----- Recorded data
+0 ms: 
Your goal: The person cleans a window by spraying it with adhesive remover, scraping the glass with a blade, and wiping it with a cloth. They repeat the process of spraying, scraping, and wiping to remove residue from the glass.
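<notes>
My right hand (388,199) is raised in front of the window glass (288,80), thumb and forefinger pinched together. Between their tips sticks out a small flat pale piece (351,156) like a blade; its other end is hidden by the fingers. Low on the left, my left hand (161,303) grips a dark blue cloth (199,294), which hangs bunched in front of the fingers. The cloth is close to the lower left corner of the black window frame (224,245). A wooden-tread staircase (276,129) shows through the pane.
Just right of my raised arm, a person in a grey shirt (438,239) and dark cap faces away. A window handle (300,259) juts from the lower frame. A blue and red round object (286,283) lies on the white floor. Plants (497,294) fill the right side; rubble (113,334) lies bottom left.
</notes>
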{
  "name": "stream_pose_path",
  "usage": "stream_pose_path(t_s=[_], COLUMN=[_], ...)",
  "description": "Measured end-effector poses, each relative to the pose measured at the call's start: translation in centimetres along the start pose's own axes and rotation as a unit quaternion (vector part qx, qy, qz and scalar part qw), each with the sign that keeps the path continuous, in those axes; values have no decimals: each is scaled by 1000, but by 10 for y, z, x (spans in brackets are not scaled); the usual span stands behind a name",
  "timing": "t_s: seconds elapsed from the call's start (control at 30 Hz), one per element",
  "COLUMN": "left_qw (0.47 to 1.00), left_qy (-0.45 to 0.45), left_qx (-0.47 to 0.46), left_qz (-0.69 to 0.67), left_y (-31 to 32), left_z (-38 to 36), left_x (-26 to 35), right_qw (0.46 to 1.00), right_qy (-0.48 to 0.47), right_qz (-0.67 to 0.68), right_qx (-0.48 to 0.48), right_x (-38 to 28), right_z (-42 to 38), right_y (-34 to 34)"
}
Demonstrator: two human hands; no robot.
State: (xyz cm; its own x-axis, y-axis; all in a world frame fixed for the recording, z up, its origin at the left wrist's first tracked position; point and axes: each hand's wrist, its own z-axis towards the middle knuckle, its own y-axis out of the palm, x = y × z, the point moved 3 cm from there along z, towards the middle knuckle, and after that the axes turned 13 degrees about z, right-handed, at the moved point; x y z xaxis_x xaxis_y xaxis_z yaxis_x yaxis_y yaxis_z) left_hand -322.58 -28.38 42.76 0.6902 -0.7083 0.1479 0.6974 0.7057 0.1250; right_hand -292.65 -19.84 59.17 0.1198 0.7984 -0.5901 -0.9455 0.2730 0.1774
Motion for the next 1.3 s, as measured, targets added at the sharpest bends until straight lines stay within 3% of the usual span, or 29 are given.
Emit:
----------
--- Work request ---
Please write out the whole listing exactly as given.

--- Answer to this exercise ---
+0 ms: 
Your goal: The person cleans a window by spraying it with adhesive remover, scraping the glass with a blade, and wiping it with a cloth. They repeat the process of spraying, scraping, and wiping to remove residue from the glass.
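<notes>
My right hand (388,199) is raised in front of the window glass (288,80), thumb and forefinger pinched together. Between their tips sticks out a small flat pale piece (351,156) like a blade; its other end is hidden by the fingers. Low on the left, my left hand (161,303) grips a dark blue cloth (199,294), which hangs bunched in front of the fingers. The cloth is close to the lower left corner of the black window frame (224,245). A wooden-tread staircase (276,129) shows through the pane.
Just right of my raised arm, a person in a grey shirt (438,239) and dark cap faces away. A window handle (300,259) juts from the lower frame. A blue and red round object (286,283) lies on the white floor. Plants (497,294) fill the right side; rubble (113,334) lies bottom left.
</notes>
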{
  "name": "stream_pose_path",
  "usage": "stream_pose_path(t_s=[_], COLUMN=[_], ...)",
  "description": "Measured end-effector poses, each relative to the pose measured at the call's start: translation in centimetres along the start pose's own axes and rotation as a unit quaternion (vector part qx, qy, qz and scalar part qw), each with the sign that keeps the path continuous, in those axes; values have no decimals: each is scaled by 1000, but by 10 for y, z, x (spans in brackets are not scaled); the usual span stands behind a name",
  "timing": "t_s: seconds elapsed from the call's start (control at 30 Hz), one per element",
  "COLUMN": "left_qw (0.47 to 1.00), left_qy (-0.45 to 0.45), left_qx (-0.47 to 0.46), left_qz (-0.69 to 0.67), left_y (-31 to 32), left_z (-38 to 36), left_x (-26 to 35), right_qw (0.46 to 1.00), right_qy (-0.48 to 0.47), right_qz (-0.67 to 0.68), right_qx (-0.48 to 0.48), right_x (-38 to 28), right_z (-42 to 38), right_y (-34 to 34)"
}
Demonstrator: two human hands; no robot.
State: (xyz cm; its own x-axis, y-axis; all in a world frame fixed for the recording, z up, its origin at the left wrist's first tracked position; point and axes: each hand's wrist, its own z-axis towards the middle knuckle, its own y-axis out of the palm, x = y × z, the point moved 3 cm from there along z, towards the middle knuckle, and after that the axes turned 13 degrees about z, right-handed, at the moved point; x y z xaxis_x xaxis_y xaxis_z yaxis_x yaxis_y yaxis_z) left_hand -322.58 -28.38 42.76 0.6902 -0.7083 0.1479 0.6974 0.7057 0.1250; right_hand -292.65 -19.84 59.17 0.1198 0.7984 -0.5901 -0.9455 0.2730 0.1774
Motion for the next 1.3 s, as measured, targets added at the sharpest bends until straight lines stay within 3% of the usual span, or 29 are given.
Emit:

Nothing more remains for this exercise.